What you should do:
Where an image appears, leave it out; otherwise repeat the data exactly.

Material provided:
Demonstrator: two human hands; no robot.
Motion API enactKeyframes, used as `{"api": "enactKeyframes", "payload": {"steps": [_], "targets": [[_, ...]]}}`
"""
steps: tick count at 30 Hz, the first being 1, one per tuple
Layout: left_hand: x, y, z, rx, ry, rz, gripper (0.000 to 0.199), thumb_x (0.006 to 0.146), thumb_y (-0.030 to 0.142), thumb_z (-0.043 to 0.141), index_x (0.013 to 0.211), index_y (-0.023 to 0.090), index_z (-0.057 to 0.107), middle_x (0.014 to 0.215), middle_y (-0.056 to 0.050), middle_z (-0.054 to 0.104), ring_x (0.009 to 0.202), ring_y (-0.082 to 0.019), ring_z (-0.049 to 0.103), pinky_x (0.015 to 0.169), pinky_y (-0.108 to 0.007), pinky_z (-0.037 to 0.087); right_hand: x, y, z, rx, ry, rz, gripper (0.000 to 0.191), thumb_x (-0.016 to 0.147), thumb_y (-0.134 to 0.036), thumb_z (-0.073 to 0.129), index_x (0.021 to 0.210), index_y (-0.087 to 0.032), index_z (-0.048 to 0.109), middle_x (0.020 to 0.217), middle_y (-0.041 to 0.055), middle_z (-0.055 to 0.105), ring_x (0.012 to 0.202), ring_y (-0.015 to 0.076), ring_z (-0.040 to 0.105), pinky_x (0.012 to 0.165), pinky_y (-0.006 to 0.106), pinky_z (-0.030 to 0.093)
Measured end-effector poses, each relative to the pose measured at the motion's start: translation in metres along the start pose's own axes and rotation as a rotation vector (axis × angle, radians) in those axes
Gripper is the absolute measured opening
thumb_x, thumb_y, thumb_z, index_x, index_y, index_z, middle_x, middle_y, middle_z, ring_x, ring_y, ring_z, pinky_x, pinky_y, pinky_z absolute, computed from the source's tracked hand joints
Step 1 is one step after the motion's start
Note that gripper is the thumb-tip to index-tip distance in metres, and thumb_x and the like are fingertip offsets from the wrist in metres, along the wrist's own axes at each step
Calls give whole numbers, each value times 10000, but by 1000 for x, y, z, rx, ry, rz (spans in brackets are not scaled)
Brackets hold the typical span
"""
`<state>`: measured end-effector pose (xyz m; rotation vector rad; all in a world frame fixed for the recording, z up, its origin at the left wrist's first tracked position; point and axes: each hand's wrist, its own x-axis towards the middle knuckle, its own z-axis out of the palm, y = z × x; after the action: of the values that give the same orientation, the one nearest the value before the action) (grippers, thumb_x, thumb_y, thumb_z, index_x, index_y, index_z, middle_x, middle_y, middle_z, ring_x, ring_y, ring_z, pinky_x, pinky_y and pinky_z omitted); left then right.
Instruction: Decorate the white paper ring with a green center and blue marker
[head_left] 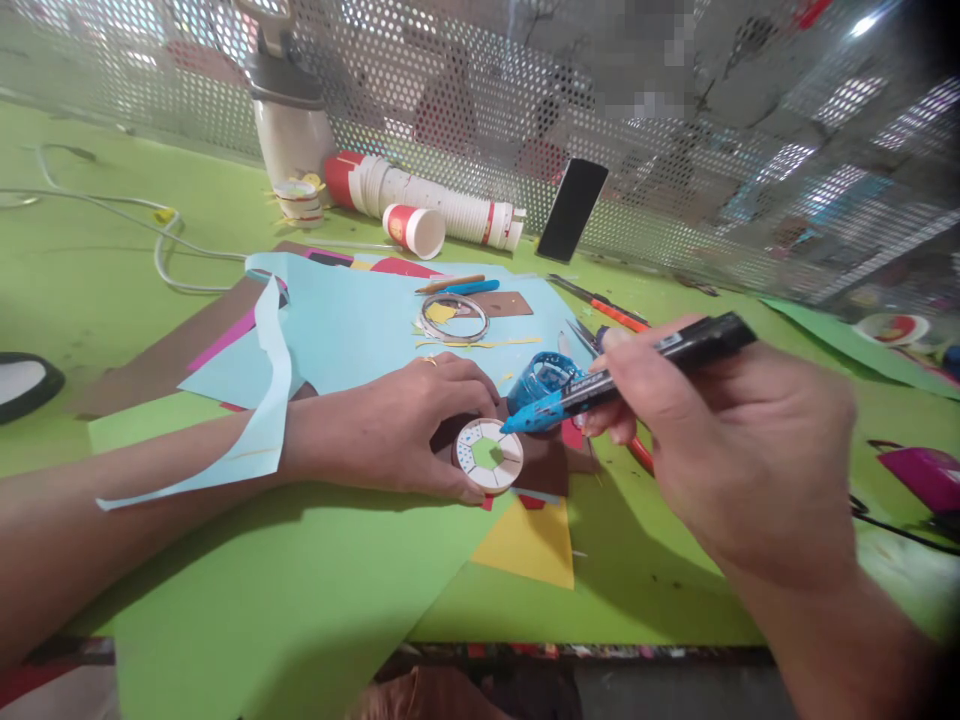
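Note:
My left hand (427, 425) curls round the near and left edge of a small white disc (469, 472), steadying it on brown card. A green hexagon (487, 453) marks the disc's centre; lines split its white ring into sections, and blue dots fill the left ones. My right hand (720, 420) grips a black marker (660, 350) whose front end is smeared blue. The marker's tip is at the disc's upper right part; I cannot tell whether it touches. Just behind stands an open jar of blue paint (546, 378). A strip of pale blue paper (274, 400) hangs across my left forearm.
Light blue paper (360, 320) lies beyond, carrying a ring (454, 318) and pencils (457, 287). Stacked paper cups (435, 200), a loose cup (414, 230), a white bottle (292, 135) and a phone (572, 210) line the mesh screen. A cutter (600, 302) lies right.

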<state>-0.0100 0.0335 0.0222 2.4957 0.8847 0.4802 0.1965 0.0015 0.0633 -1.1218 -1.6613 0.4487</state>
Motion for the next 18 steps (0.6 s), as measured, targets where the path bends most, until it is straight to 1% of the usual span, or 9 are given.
{"api": "enactKeyframes", "payload": {"steps": [3,6,10,14,18], "targets": [[0,-1,1,4,-5,14,463,725,405,809,1087,163,651,1122,-75,622,1063,-234,584,928,-335,437,-3,1,2,-53,-107,-66,212,852,-246,697,648,-204,659,568,-43,647,483,83,580,464,189,489],[0,-2,2,24,-6,7,504,729,422,805,1122,152,645,1131,-88,614,1063,-240,578,920,-341,440,-5,4,4,-69,-168,-86,239,866,-249,680,635,-205,640,580,-58,657,505,73,594,490,159,512],[0,-2,2,37,-12,10,505,729,433,805,1108,138,648,1096,-90,615,1029,-238,579,890,-338,447,-6,8,5,-59,-187,-92,222,873,-253,680,659,-213,639,602,-72,675,518,71,620,508,147,537],[0,-2,2,39,-4,26,522,734,463,795,1110,132,648,1094,-95,614,1031,-244,574,887,-344,444,-6,9,5,-63,-215,-83,212,871,-262,682,668,-212,647,595,-67,676,503,84,635,506,166,564],[0,-2,1,40,-8,15,531,730,455,800,1122,132,645,1097,-95,613,1033,-244,574,887,-344,444,-7,9,6,-63,-209,-89,196,866,-274,692,683,-213,659,620,-63,692,522,91,654,516,171,582]]}}
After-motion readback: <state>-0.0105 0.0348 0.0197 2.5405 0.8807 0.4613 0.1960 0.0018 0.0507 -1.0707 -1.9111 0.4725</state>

Response below:
Demonstrator: two human hands; no robot.
Motion API enactKeyframes, used as `{"api": "enactKeyframes", "payload": {"steps": [_], "targets": [[_, ...]]}}`
"""
steps: tick count at 30 Hz, the first being 1, one per tuple
Layout: left_hand: x, y, z, rx, ry, rz, gripper (0.000 to 0.199), thumb_x (0.006 to 0.146), thumb_y (-0.030 to 0.142), thumb_z (-0.043 to 0.141), index_x (0.013 to 0.211), index_y (-0.023 to 0.090), index_z (-0.057 to 0.107), middle_x (0.014 to 0.215), middle_y (-0.056 to 0.050), middle_z (-0.054 to 0.104), ring_x (0.009 to 0.202), ring_y (-0.082 to 0.019), ring_z (-0.049 to 0.103), pinky_x (0.015 to 0.169), pinky_y (-0.108 to 0.007), pinky_z (-0.037 to 0.087); right_hand: x, y, z, rx, ry, rz, gripper (0.000 to 0.191), thumb_x (-0.016 to 0.147), thumb_y (-0.134 to 0.036), thumb_z (-0.073 to 0.129), index_x (0.021 to 0.210), index_y (-0.087 to 0.032), index_z (-0.048 to 0.109), middle_x (0.020 to 0.217), middle_y (-0.041 to 0.055), middle_z (-0.055 to 0.105), ring_x (0.012 to 0.202), ring_y (-0.015 to 0.076), ring_z (-0.040 to 0.105), pinky_x (0.012 to 0.165), pinky_y (-0.006 to 0.106), pinky_z (-0.030 to 0.093)
Measured end-effector poses, each relative to the pose measured at the motion's start: translation in metres along the start pose's own axes and rotation as a rotation vector (axis × angle, radians) in those axes
Gripper is the absolute measured opening
thumb_x, thumb_y, thumb_z, index_x, index_y, index_z, middle_x, middle_y, middle_z, ring_x, ring_y, ring_z, pinky_x, pinky_y, pinky_z absolute, computed from the source's tracked hand joints
Step 1 is one step after the motion's start
Note that gripper is the thumb-tip to index-tip distance in metres, and thumb_x and the like are fingertip offsets from the wrist in metres, along the wrist's own axes at each step
Calls give whole numbers, each value times 10000, but by 1000 for x, y, z, rx, ry, rz (spans in brackets are not scaled)
Brackets hold the typical span
"""
`<state>`: measured end-effector pose (xyz m; rotation vector rad; all in a world frame fixed for the recording, z up, its origin at the left wrist's first tracked position; point and axes: each hand's wrist, its own x-axis towards the middle knuckle, its own z-axis out of the palm, y = z × x; after the action: of the values that give the same orientation, the one nearest the value before the action) (grippers, thumb_x, thumb_y, thumb_z, index_x, index_y, index_z, middle_x, middle_y, middle_z, ring_x, ring_y, ring_z, pinky_x, pinky_y and pinky_z omitted); left then right.
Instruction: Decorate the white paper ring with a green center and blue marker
[head_left] 
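Note:
My left hand (427, 425) curls round the near and left edge of a small white disc (469, 472), steadying it on brown card. A green hexagon (487, 453) marks the disc's centre; lines split its white ring into sections, and blue dots fill the left ones. My right hand (720, 420) grips a black marker (660, 350) whose front end is smeared blue. The marker's tip is at the disc's upper right part; I cannot tell whether it touches. Just behind stands an open jar of blue paint (546, 378). A strip of pale blue paper (274, 400) hangs across my left forearm.
Light blue paper (360, 320) lies beyond, carrying a ring (454, 318) and pencils (457, 287). Stacked paper cups (435, 200), a loose cup (414, 230), a white bottle (292, 135) and a phone (572, 210) line the mesh screen. A cutter (600, 302) lies right.
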
<state>-0.0100 0.0335 0.0222 2.4957 0.8847 0.4802 0.1965 0.0015 0.0633 -1.1218 -1.6613 0.4487</state>
Motion for the next 18 steps (0.6 s), as measured, targets where the path bends most, until it is straight to 1% of the usual span, or 9 are given.
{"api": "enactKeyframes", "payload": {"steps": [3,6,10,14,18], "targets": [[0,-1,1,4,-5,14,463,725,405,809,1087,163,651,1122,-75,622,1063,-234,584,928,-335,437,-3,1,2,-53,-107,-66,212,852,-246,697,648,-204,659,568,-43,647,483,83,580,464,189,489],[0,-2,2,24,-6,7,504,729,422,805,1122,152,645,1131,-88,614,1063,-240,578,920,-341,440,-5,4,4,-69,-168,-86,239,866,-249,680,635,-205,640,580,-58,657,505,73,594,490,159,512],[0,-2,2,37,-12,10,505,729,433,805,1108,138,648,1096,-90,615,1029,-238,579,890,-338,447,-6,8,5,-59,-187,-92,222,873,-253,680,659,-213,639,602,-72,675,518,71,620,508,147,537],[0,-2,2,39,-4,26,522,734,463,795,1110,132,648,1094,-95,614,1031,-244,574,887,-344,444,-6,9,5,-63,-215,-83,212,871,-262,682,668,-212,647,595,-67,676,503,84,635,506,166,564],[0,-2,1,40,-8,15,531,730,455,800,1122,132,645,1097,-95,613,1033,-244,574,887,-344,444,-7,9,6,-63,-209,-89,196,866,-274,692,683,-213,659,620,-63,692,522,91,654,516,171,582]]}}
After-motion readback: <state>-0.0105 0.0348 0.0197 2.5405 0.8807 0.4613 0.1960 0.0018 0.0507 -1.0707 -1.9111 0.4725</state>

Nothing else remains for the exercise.